Are the officials of Freethought and Rationalism Discussion Board following this blog-thread?

22 Jul

When one of their leading posters, Jokodo, (who incidentally returned to Freethought and Rationalism Discussion Board (FRDB) following a period of ‘Self Ban’ (so important he regards that Forum), has been making such time-consuming technical contributions to the debate in this blogsite, do the officials of FRDB still feel vindicated at throwing my threads into ~Elsewhere~ and finally ‘The Trash‘? I would in particular like to appeal against their decision not to lift the life-ban on me that prevents me from returning to the forum where I had made many good friends in the FRDB Community.

So Jokodo: would you please point this out to Saramago and Sabine Grant so that I may have a chance of returning to the Forum to continue with these discussions there in order that other learned FRDB posters eg Duke Leto, G O R T, skepticalbip, and Keith&Co may join in? – please.

Foundational principles of the aetiology of genes

20 Jul

An outline of the genetics governing the foundational principles of the aetiology of genes will assist the study of the various models of how humans beings arrived and separated into the different groups in particular regions of the world.
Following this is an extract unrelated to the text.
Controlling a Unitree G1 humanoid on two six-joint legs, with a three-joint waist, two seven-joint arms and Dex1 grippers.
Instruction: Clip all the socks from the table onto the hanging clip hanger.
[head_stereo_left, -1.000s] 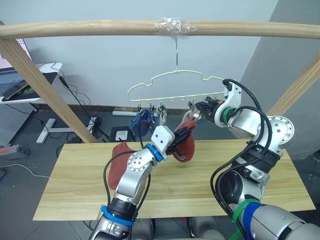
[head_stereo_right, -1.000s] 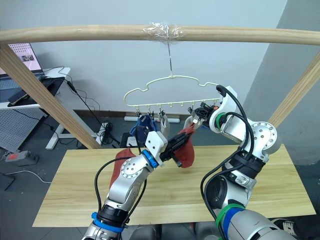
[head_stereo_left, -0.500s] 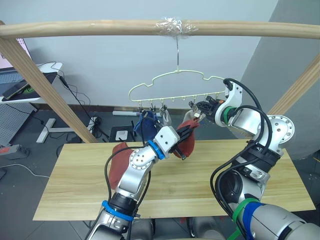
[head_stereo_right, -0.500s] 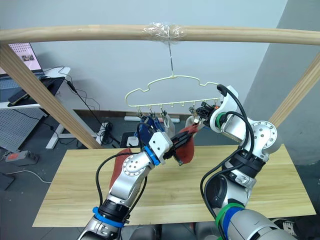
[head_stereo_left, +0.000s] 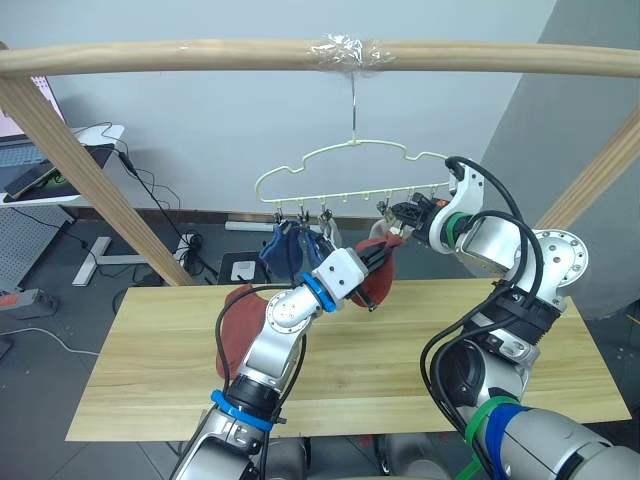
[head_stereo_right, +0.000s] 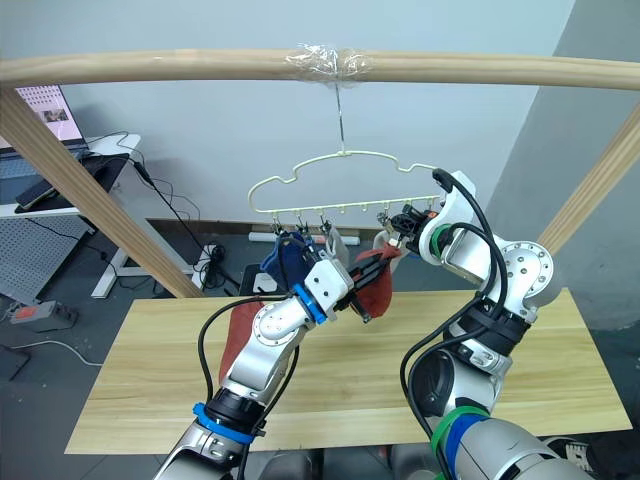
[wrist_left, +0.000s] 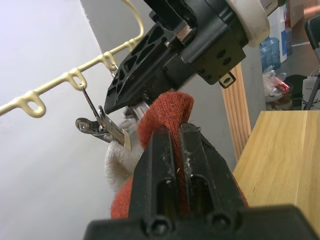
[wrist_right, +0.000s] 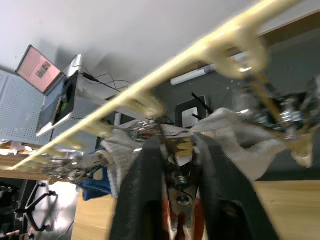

The science underlying the mechanism of gene development will be elucidated in this post in order to assess how favourably the hypothesis presented in this blog compares with other serious competing hypotheses that are currently under consideration.

Please note that there will be no new posts by me in this blogsite until a consensus view on this topic has been reached. All future comments on all posts submitted to this blogsite will be edited by me to ensure that this objective is maintained.